**EXERCISE**
Would you please copy each line of the listing that mentions "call"?

**DATA BELOW**
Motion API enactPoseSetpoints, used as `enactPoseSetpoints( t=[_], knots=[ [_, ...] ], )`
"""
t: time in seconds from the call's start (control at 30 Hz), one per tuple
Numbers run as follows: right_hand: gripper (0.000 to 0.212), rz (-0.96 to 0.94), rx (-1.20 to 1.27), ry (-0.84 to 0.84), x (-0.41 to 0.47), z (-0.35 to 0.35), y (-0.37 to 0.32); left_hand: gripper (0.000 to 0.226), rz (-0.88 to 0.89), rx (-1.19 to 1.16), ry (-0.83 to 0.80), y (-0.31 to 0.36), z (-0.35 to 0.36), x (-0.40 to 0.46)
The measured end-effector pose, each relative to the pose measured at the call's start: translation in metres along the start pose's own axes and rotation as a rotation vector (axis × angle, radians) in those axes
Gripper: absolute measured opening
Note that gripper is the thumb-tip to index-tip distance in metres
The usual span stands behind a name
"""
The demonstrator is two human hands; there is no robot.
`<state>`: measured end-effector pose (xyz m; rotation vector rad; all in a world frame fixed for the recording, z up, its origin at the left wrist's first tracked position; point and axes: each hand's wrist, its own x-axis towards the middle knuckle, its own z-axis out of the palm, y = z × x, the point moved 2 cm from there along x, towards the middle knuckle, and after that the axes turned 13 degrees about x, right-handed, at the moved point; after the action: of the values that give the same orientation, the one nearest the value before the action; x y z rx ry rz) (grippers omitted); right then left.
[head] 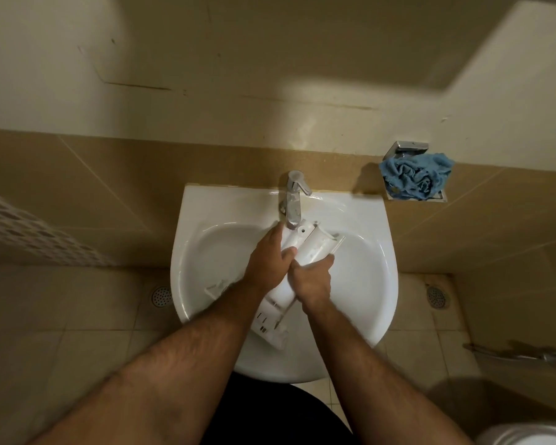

**RESULT OF THE TASK**
t: time in seconds from the call's start (control at 30 Hz), one per tuple
The measured end-effector pose, each relative to the pose measured at the call's start: translation in metres along the start pose's own axes and rotation as a rotation vector (axis × angle, radians) in those axes

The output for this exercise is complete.